F1i's Driver Ratings for the 2021 Qatar GP

Daniel Ricciardo (P12): 7/10
It's interesting how several drivers who struggled early in the season and then seemed to rediscover their form over the summer seem to have gone off the boil again. Daniel Ricciardo is one such, in a weekend that seemed tough work for McLaren as a whole. The Aussie didn't break into the top ten at any point in practice and firmly missed the cut at the end of the second round of qualifying to line up in 14th place on the grid for the race. He was caught out when the lights went out and dropped places to George Russell, Kimi Raikkonen and Antonio Giovinazzi although he did gain one place by passing Sebastian Vettel. He was subsequently able to retake the positions from Russell and Giovinazzi by lap 10 at which point Raikkonen also cleared out with an early pit stop, so Ricciardo was running up in eighth by the time he made his own call to pit lane on lap 25. That put him down to 16th, once again tangling with Vettel and Giovinazzi. But a systems failure on the McLaren erroneously started sending some dire fuel consumption data back to the team's garage, which wrongly put most of the second part of the Aussie's race in economy mode. He eventually found himself ahead of Valtteri Bottas after the Finn lost ground with a puncture and then spent the closing laps staring at the back of Pierre Gasly's AlphaTauri, which was having its own fair share of acute disappointments in Qatar.

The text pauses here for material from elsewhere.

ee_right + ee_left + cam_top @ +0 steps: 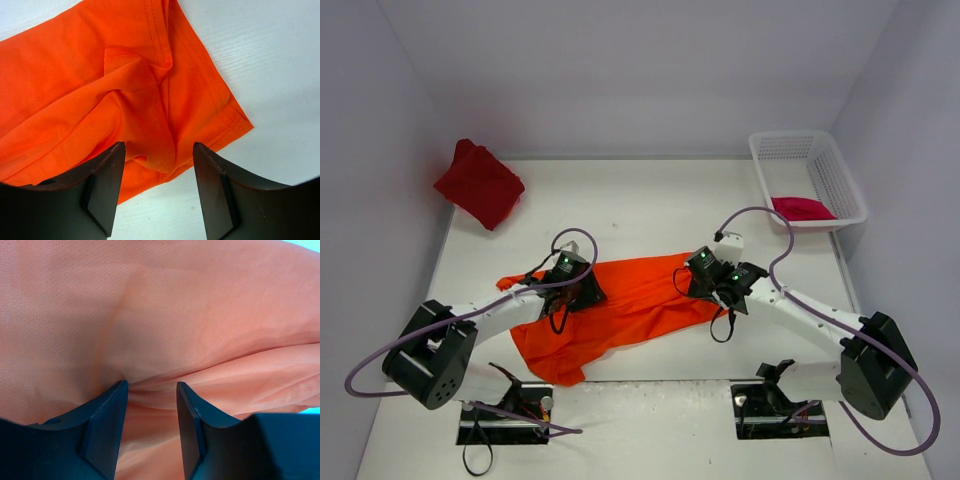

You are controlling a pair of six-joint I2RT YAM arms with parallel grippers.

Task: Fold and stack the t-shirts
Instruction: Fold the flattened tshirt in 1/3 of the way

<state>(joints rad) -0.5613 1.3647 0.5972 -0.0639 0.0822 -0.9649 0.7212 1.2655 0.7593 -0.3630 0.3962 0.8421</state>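
Orange shirt [630,305] lay rumpled on the counter [650,205], well left of the basket [842,185]. Left pincer [151,386] stood part-open astride a fold [170,376]; right pincer [159,146] gaped above the hem corner [235,120]. Opposite edges wanted gripping, then spreading flat.

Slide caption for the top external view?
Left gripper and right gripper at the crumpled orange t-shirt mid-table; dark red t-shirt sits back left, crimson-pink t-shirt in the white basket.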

Pierre Gasly (P11): 7.5/10
If the ratings stopped on Sunday afternoon then we'd be arguing why ten out of ten was too low a mark for Pierre Gasly. After a brilliant time in practice - second in FP1 and FP2, fourth in final practice - he replicated that form to put himself onto the second row of the grid for the race. Except that it got even better overnight when grid penalties for Max Verstappen and Valtteri Bottas promoted him onto the front row of the grid alongside pole sitter Lewis Hamilton and a chance to really shine under the floodlights. Unfortunately a less than great start saw him lose out to Fernando Alonso on the first lap, and then Verstappen inevitably came blasting past on lap 3. After that the soft tyres on which he had gambled on starting the race quickly gave up, and once he was passed by Lando Norris for fourth place he decided to pit early which dropped him to 18th behind the two Haas cars. While he regained positions as others made their own stops and was back in fourth behind Alonso by lap 30, a second stop left him pinned behind Sebastian Vettel all the way to the finish where he ended up just outside the points and deeply frustrated about the way things had gone.